# Quality Reporting G Codes for an ASC



## delphinus777 (Apr 17, 2012)

Hi ASC coders!
I have loaded the new ASC quality reporting G-codes for medicare. I entered the codes that my facility would use. 

G8907: [Patient documented *not *to have experienced any of the following events; a burn prior to discharge; a fall within the facility; wrong site/side/patient/procedure/implant event; or a hospital transfer or admission upon discharge from the facility]
G8914: [Patient documented to have experienced a hospital transfer or admission upon dishcarge from ASC]
G8915: [Patient documented *NOT*to have experenced a hospital transfer or admission upon discharge from the facility
I want to start testing these codes out and have a question. I am confused about the G8907 and the G8915. Do I use both codes or just one? It seems silly to have created the G8915 if the G8907 covers that data of reporting. 
 

Has anyone else starting to use these too? Any feed back is appreciated.
Thanks, Andrea


----------



## bdobyns (Apr 17, 2012)

We have not started working with these codes yet, but to my understanding if everything was a no then the G8907 would be reported.


----------



## dstruve (Apr 18, 2012)

You only need to use G8907. Also don't forget about G8916, G8917, G8918. I started using them on April 1st claims. Mostly we are using G8907 and G8916 at this point. I have not heard anything or gotten any responses on these claims yet, so waiting patiently.


----------



## delphinus777 (Apr 18, 2012)

Thanks for the input bdobyns & dstruve.  I only loaded the G codes that we would use, we do not use any prophylactic's here........but for arguments sake just say we did.....patient had no issues and was also given the IV antibiotic for SSI on time.....would you code both the G8907 & G8916 on the same claim? It just seems like a lot more code lines on a claim.  I sent a few out to Medicare and I'm waiting for the results. I just dont want to be *dinged* for not capturing ALL the quality codes required.


----------



## KDCOWGIRL (Apr 18, 2012)

I just heard about these codes. Where are they reported? On the same line as the procedure code or is there a special box for them? Also are they for all providers or just Medicare? Thanks for any help.


----------



## dstruve (Apr 19, 2012)

Use both the G8907 and G8916. It is a lot of lines but you have to report both.
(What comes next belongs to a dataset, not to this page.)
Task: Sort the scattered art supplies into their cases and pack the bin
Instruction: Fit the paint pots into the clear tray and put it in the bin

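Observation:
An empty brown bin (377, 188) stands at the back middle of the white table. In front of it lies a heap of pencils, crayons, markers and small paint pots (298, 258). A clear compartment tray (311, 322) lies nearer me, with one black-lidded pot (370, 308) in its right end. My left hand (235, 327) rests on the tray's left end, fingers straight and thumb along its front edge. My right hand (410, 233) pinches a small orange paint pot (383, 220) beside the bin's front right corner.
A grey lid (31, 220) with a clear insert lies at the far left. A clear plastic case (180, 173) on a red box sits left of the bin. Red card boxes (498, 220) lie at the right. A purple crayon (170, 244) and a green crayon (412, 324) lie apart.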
They are listed on the the claim just like you would any procedure code. They are just for Medicare at this point.


----------



## nsteinhauser (Apr 19, 2012)

Is there a website where they are all listed?  Do you get the information from the pt's chart / EMR? 
Thank you in advance for information.


----------



## delphinus777 (Apr 20, 2012)

The site that has good info is the ASCA site......on the left side it even has a hyperlink to FAQs and a hyperlink further expanding all the G-codes. 
http://www.ascassociation.org/ASCA/FederalRegulations/Medicare/QualityReporting/


----------



## nsteinhauser (Apr 20, 2012)

Thank you for the info.


----------



## delphinus777 (May 2, 2012)

*Quality Reporting Manual*

https://higherlogicdownload.s3.amazonaws.com/ASCACONNECT/ASC_Quality_Measures_Specifications_Manual.pdf?AWSAccessKeyId=1RMAN8YH8YCNBW6KAZG2&Expires=1335964743&Signature=DEwXMybdcBCziY4mJmXgIPTqi%2F0%3D


----------



## codedog (May 2, 2012)

I seen a letter while back stating start using these codes not till Oct 1, 2012, so when is the correct date to use ? Do we use these  codes  on the claim forms when we send  to Medicare?, what about other payors ?


----------



## delphinus777 (May 2, 2012)

QUOTE FROM ASCA;
ASCs will be required to include this list of G-Codes on Medicare claims with dates of service on or after October 1, 2012. ASCs that fail to include these codes will face reductions in their future Medicare reimbursements.

ASCs may begin using the codes on April 1, 2012, on a trial basis. 

Check out this site for more info: http://www.ascassociation.org/ASCA/FederalRegulations/Medicare/QualityReporting/QualityReportingFAQs/


----------



## KELLI (May 14, 2012)

does anyone know of any confrences coming up regarding this??


----------



## gsteeves (May 24, 2012)

*Diagnosis codes*

When you are reporting the G codes are you using a specific ICD-9 code or are you using the ICD-9 code for the surgical diagnois?

Thanks for your help!
Gail


----------



## delphinus777 (May 24, 2012)

I am using the diagnosis pointers for the surgical procedure.  So far my testing of these codes are good.  I figure if I get myself into the habit of using them now before the start date I won't having anything to worry about.


----------



## gsteeves (May 24, 2012)

Thank you so much for your response.  We are going to start testing soon and that was my only holdup!!

Thanks again,
Gail


----------



## delphinus777 (Jun 15, 2012)

_UPDATE 6-15-2012_______________________________________

Medicare Quality Reporting Alert: Change in G-code Reporting 
ASCA has learned from the Centers for Medicare & Medicaid Services (CMS) that ASCs should not use the quality data G-codes on claims where Medicare is the secondary payer until January 1, 2013.  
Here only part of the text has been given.